To detect the relatively small defects that are found in the commensurately small geometries of modern integrated circuits, the resolution of the inspection system needs to be commensurately high. This is typically accomplished by providing a light having a wavelength that is small enough to observe these small defects. Q-switched or excimer lasers are available at wavelengths such as 213 nanometers, 193 nanometers, and 157 nanometers, which are sufficiently small as to be able to detect the small defects within a modern integrated circuit. However, currently inspection system architectures that employ low repletion rate optical sources require high optical powers in a single pulse. For a high throughput inspection system with a high sensitivity, the required power level from a q-switched or excimer laser can be high enough to damage the substrate that is being inspected. Further, these high peak powers can be sufficient to damage the optics used to illuminate the substrate and collect the reflected and scattered light.

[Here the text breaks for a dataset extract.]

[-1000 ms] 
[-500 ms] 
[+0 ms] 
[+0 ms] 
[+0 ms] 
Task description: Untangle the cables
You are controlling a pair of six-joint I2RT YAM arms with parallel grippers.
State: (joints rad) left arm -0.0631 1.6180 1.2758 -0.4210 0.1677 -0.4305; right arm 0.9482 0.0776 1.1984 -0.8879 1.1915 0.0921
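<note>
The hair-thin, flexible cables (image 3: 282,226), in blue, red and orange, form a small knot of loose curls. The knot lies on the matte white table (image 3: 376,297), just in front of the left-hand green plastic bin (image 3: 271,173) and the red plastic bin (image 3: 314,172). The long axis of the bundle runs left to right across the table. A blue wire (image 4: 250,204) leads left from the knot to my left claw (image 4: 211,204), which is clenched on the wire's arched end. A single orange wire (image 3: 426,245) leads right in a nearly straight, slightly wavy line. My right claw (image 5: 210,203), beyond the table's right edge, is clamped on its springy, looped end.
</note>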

In addition, q-switched and excimer lasers, flashlamps, and pulsed plasma extreme ultraviolet light sources tend to exhibit large pulse-to-pulse variations in power. This variation can be difficult to compensate for in the comparison process, and tends to reduce the sensitivity of the detection process. Such lasers also tend to exhibit speckle in the illumination, and this variation of in the illumination across the surface of the substrate also reduces the detection sensitivity.
What is needed, therefore, is a system that overcomes problems such as those described above, at least in part.